Could you retype, exactly as written, every line from the top of the records through the line that contains "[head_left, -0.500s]"?
::: AVAILABLE RECORDS
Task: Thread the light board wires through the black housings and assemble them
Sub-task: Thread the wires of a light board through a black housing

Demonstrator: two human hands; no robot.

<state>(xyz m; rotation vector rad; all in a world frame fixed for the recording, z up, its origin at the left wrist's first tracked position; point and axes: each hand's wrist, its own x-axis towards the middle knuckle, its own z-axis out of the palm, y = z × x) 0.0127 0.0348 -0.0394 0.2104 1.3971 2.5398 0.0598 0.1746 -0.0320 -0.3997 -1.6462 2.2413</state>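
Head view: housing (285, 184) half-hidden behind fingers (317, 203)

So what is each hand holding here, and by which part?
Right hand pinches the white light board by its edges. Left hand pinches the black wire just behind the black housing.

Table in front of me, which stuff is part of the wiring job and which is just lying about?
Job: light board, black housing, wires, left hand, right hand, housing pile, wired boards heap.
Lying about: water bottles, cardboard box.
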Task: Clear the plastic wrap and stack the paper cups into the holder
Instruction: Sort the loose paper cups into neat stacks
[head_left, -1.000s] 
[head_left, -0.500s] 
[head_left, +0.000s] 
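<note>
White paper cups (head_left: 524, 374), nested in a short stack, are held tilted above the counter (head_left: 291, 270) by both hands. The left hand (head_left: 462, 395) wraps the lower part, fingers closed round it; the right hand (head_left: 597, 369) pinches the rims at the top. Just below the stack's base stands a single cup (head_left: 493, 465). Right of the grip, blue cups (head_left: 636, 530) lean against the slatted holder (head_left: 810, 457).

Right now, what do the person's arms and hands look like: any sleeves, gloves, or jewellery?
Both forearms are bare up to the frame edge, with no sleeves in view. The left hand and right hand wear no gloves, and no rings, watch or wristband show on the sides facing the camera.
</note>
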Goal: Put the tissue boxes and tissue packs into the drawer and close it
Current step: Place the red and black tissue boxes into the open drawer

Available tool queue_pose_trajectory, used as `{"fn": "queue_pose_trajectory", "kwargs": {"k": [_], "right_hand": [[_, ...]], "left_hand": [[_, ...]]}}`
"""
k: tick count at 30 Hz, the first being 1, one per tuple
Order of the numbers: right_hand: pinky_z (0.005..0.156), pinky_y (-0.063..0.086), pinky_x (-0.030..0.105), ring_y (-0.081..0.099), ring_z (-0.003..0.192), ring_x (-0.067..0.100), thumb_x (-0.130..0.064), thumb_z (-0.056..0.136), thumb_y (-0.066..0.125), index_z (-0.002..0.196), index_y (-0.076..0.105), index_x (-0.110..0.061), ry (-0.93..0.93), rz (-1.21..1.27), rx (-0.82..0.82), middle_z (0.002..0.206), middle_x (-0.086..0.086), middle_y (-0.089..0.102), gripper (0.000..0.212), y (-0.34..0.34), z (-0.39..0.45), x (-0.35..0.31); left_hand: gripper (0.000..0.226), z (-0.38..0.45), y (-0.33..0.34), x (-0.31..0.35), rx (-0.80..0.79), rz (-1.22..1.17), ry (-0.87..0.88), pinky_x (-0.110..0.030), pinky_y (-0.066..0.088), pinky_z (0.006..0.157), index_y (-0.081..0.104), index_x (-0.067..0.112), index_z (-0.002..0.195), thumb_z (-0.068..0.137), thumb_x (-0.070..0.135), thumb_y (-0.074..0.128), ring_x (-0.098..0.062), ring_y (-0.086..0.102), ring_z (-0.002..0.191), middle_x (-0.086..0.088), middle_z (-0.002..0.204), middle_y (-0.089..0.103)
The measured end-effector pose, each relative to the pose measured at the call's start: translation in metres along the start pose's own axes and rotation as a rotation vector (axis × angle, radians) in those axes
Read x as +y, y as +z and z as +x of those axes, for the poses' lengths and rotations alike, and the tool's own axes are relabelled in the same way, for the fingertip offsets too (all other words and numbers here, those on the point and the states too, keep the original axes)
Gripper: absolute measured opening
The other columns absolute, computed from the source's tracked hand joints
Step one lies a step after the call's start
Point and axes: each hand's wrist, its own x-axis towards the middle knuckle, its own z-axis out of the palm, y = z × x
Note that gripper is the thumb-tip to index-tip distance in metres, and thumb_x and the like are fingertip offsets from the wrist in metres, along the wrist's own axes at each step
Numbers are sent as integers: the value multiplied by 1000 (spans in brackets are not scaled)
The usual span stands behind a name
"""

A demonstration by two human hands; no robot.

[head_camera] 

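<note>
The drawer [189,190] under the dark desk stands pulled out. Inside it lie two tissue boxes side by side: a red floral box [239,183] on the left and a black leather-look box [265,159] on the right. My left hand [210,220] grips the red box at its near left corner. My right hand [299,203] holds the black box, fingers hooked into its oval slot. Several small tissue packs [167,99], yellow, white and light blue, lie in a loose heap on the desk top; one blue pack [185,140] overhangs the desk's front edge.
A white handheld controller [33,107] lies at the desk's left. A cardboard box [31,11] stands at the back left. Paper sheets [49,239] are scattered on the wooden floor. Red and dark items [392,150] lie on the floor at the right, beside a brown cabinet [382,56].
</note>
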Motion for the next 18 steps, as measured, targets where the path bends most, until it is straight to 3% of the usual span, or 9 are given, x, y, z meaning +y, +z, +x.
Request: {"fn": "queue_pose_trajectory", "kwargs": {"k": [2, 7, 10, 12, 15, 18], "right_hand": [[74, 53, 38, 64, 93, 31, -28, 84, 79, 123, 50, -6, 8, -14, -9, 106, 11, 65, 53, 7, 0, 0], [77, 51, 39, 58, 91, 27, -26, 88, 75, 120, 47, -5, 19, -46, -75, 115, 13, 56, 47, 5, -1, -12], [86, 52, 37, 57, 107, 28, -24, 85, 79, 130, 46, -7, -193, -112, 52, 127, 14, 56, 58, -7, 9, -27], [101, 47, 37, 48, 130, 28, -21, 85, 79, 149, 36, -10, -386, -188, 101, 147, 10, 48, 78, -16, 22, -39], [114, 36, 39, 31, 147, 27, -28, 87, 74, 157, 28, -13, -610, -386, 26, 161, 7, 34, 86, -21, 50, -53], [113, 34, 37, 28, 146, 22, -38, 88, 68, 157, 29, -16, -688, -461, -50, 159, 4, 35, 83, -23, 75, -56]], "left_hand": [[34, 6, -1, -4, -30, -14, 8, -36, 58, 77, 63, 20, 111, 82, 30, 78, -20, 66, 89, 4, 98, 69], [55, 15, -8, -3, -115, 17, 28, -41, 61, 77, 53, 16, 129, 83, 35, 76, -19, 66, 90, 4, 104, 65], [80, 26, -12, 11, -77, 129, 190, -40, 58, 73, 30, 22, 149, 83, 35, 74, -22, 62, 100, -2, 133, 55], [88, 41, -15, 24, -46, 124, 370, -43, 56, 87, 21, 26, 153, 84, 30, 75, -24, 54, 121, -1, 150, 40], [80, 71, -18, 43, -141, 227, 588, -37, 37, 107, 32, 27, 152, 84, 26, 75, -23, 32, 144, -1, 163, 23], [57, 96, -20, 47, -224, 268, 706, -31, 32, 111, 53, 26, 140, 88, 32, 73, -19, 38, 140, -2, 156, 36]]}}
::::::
▶ [FINISHED TASK]:
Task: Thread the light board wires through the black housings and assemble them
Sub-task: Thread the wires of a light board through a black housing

Demonstrator: two human hands; no robot.

<state>(xyz m; rotation vector rad; all in a world frame fixed for the recording, z up, its origin at the left wrist's first tracked position; point and axes: each hand's wrist, its own x-axis towards the middle knuckle, its own z-axis out of the palm, y = z × x) 0.0127 0.0348 -0.0394 0.2104 1.3971 2.5398 0.0598 0.1746 -0.0320 -0.3997 -1.6462 2.2413</state>
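Head view: housing (285, 184) half-hidden behind fingers (317, 203)

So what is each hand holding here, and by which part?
Right hand pinches the white light board by its edges. Left hand pinches the black wire just behind the black housing.

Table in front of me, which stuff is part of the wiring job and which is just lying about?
Job: light board, black housing, wires, left hand, right hand, housing pile, wired boards heap.
Lying about: water bottles, cardboard box.
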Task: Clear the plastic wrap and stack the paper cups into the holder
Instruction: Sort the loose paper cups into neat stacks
[head_left, -1.000s] 
[head_left, -0.500s] 

That's the full output for the exercise.